Fig.7. Motor activity and the Myo3Atail are required for Myo3A localization to the distal end of inner segment actin filament bundles. (A) A retinal section from a transgenic tadpole containing the GFP:Myo3A (motor-inactive) protein displayed fluorescence in the inner segment (IS), connecting cilium (arrow) and synapse (arrowhead). (B) Deletion of the Myo3Atail (GFP:Myo3AδT) also resulted in fluorescence confined to the cytosol of the rod inner segment, connecting cilium and synapse. (C) Fluorescence from a GFP:Myo3A transgene with a deletion of the 22 amino acid 3THDII domain (GFP:Myo3Aδ3THDII) localized to inner segment actin filament bundles (arrow) but also displayed extensive levels of fluorescence in the inner segment cytosol and synapse. (D) In addition to cytosolic fluorescence, an accumulation of fluorescence from GFP:Myo3Aδ3THDII was also observed in the distal ends of actin filament bundles (arrows). None of the nuclei of transgenic retinas exhibited fluorescence (N, blue DAPI label). RPE, retinal pigmented epithelium; OS, outer segment. Scale bar: 10 μm.

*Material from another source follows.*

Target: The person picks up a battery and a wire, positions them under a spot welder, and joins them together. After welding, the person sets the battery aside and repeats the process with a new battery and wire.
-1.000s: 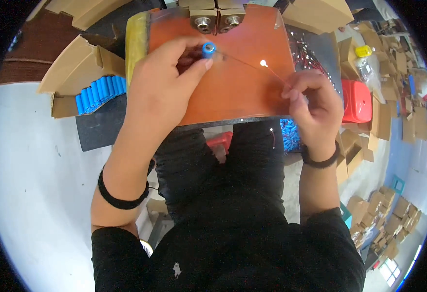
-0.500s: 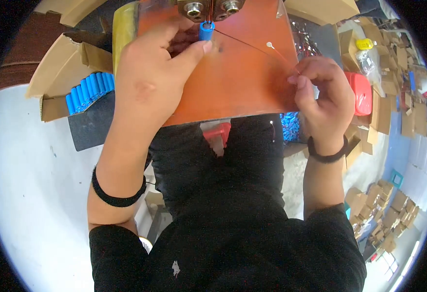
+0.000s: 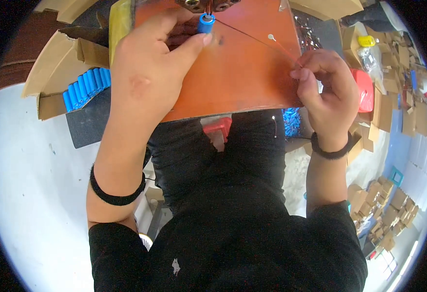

Fig.8. 3THDII is important for Myo3Atail localization to inner segment actin filament bundles. (A) The Myo3Atail fusion protein (GFP:Myo3AT, green) co-localized with inner segment actin filament bundles (stained red with phalloidin) as well as being localized to the rod inner segment cytosol (IS) and nuclei (N). (B) Elimination of 3THDII from the Myo3Atail fusion protein (GFP:Myo3ATδ3THDII) resulted in fluorescence being confined to cytosolic compartments of rods and not inner segment actin filament bundles. Instead, fluorescence is located in the rod connecting cilium (arrow), inner segment, and synapse but is excluded from the outer segment (OS) and nucleus (N, labeled in blue with DAPI). (C) Fluorescence from a GFP:3THDII fusion protein in inner segment actin filament bundles, inner segment cytosol and nuclei of rods. RPE, retinal pigmented epithelium. Scale bar: 10 μm.